### EXERCISE DETAILS
From the records below, set down exactly the lines starting with the line that contains "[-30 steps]" and going on through the line that contains "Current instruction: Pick". Nothing else is wanted.

### RECORDS TO PROCESS

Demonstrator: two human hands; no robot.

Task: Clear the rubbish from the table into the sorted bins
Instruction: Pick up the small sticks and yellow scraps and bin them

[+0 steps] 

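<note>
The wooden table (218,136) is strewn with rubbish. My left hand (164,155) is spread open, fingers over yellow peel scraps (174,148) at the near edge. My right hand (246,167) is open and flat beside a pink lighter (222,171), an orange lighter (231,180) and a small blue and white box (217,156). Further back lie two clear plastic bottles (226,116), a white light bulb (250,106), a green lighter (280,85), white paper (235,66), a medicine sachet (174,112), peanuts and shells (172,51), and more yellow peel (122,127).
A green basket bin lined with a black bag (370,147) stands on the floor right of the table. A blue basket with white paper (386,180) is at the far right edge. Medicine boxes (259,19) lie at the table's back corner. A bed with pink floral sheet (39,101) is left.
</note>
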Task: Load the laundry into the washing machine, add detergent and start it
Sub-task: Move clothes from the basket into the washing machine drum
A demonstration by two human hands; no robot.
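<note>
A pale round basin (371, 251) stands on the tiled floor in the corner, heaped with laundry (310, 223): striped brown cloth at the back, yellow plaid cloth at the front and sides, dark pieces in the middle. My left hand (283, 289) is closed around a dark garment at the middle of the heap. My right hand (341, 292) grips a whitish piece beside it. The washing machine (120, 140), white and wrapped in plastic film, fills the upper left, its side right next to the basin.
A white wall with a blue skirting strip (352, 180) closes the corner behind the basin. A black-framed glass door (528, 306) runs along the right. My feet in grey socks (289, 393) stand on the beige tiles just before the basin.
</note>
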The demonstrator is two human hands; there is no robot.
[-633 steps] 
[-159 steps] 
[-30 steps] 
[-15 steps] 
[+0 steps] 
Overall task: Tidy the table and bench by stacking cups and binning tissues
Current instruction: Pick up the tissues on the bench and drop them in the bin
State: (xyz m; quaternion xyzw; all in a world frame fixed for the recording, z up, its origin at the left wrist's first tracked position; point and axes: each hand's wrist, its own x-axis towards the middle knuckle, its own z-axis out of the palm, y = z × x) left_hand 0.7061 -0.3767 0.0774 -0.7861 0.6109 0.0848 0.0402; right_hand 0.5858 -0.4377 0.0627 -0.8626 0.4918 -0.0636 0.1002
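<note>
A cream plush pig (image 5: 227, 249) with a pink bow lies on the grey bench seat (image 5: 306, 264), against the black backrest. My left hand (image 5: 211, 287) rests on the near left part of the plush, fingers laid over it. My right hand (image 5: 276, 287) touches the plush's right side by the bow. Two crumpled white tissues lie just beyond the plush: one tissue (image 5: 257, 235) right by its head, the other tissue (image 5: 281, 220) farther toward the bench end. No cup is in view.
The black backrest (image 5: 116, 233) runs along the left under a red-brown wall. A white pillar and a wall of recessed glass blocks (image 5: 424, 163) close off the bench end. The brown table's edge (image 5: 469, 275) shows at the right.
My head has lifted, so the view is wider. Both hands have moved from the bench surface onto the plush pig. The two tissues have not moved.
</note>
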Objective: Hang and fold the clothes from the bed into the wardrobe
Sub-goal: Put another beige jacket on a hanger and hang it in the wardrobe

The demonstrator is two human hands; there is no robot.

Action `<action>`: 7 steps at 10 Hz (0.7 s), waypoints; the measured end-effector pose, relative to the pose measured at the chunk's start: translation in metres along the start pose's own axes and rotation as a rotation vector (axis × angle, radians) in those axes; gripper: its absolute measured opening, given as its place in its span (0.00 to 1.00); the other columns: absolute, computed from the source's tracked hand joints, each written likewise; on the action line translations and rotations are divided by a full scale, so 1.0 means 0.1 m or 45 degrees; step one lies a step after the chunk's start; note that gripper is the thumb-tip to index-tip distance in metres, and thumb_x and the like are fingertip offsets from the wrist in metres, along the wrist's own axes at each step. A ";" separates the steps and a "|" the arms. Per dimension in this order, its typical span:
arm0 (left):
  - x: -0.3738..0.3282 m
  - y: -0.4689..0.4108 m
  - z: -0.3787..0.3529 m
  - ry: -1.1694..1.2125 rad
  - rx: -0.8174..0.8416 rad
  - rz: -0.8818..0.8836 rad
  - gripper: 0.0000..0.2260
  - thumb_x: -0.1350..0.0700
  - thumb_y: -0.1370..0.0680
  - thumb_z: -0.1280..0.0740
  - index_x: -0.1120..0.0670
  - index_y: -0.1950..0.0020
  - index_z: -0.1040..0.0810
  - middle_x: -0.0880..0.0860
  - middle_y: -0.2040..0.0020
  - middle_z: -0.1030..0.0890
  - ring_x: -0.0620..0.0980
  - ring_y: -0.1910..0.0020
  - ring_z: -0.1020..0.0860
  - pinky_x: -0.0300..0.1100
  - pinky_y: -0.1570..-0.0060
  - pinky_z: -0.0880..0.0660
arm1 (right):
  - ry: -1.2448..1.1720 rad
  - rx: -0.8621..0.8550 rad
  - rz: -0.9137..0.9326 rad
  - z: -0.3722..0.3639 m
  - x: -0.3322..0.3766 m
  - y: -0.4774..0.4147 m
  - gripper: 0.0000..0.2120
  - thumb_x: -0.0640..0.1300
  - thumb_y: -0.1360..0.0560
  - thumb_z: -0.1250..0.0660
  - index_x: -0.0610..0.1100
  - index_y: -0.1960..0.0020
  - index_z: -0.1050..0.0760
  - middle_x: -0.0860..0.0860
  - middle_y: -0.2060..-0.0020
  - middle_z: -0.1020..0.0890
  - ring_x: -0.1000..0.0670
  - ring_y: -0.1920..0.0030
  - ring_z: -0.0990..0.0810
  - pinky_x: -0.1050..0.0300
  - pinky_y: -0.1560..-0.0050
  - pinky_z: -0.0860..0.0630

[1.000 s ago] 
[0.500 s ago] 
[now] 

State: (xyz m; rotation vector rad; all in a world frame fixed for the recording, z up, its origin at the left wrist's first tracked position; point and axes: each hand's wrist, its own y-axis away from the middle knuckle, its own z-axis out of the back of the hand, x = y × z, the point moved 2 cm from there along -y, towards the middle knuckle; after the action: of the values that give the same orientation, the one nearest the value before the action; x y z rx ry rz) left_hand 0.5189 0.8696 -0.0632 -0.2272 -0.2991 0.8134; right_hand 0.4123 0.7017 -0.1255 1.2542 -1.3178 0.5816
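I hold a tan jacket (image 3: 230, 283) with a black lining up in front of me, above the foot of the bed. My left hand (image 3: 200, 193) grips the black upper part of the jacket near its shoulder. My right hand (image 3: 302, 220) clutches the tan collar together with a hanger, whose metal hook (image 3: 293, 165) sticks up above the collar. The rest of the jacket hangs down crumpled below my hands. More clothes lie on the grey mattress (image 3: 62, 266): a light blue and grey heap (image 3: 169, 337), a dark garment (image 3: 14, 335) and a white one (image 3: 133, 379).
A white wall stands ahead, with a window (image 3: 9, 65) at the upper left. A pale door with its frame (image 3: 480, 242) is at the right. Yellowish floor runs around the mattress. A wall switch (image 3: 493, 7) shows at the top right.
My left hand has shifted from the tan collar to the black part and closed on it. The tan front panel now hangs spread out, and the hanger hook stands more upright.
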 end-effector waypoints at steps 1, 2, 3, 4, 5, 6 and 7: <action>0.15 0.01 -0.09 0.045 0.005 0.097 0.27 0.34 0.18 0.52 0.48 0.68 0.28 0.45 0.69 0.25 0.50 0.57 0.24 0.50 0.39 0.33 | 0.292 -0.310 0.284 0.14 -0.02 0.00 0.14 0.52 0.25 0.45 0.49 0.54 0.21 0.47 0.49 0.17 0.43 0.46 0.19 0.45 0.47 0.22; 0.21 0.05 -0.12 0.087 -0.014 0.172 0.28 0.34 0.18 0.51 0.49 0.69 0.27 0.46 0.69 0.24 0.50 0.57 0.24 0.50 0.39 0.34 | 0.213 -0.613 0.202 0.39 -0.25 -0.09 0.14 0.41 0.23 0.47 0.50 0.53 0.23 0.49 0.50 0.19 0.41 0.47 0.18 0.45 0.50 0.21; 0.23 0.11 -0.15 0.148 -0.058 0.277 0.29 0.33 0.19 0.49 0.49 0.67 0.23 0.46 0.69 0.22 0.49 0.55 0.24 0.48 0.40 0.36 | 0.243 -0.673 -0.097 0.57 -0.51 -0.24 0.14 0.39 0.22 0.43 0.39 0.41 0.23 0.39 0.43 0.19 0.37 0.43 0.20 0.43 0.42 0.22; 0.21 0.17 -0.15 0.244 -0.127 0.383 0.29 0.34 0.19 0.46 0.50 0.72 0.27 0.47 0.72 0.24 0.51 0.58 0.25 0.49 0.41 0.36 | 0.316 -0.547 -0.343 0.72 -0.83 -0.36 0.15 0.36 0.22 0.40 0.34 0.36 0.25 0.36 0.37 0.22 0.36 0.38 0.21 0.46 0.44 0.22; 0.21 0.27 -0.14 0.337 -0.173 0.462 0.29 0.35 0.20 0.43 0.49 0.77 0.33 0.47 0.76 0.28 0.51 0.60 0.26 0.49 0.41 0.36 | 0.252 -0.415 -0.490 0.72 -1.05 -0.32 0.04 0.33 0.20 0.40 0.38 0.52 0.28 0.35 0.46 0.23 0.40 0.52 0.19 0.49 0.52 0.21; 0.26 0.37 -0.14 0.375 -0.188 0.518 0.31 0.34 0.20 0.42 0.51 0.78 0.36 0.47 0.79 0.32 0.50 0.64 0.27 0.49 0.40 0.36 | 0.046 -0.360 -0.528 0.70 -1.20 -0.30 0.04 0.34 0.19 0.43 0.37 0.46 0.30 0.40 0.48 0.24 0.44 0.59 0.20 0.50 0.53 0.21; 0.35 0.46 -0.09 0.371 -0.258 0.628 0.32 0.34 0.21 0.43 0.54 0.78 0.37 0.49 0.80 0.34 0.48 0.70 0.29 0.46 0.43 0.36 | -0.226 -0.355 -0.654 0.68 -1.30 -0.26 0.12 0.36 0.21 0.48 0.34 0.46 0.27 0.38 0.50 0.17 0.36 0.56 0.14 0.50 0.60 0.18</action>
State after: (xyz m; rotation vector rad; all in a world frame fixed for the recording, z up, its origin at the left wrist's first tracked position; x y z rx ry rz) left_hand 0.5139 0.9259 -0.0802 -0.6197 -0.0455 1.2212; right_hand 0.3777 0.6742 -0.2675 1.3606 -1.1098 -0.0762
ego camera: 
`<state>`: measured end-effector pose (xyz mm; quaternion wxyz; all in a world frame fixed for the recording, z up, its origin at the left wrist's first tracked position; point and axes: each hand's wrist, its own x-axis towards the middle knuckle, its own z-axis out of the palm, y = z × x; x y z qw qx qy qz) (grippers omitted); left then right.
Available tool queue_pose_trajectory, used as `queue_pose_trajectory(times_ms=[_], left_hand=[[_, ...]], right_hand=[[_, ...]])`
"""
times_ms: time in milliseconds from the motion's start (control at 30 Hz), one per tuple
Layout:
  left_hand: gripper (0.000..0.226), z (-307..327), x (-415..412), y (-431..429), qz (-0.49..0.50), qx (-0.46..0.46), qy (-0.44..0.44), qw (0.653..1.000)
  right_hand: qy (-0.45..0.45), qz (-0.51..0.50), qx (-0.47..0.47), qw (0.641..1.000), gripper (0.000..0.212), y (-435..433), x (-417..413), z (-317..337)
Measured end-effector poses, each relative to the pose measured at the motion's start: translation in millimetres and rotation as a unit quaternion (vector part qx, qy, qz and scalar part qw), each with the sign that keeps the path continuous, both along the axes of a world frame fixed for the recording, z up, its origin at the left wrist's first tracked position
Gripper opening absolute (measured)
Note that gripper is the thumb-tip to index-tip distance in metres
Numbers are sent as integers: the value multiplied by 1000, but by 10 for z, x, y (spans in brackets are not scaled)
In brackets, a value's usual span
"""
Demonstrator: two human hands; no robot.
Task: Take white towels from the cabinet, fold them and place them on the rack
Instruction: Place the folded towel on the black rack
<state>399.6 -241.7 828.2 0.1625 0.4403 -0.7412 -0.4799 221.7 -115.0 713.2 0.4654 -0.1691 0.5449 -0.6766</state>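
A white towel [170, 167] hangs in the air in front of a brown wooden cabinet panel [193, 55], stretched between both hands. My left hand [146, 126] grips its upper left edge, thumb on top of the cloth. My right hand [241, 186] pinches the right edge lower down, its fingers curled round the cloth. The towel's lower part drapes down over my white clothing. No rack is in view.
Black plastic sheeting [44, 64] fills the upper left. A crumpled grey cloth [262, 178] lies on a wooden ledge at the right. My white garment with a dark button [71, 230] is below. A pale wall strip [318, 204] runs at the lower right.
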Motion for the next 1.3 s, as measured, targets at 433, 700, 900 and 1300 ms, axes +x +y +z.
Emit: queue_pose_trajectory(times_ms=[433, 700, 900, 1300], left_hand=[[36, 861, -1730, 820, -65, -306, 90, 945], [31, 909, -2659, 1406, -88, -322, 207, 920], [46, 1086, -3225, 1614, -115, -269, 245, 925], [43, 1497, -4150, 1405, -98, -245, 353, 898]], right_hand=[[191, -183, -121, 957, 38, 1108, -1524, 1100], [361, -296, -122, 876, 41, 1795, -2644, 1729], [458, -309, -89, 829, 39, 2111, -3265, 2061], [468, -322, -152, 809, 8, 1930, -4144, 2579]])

### YOUR SOLUTION
[-30 steps] 
[-15 steps] 
[+0 steps] 
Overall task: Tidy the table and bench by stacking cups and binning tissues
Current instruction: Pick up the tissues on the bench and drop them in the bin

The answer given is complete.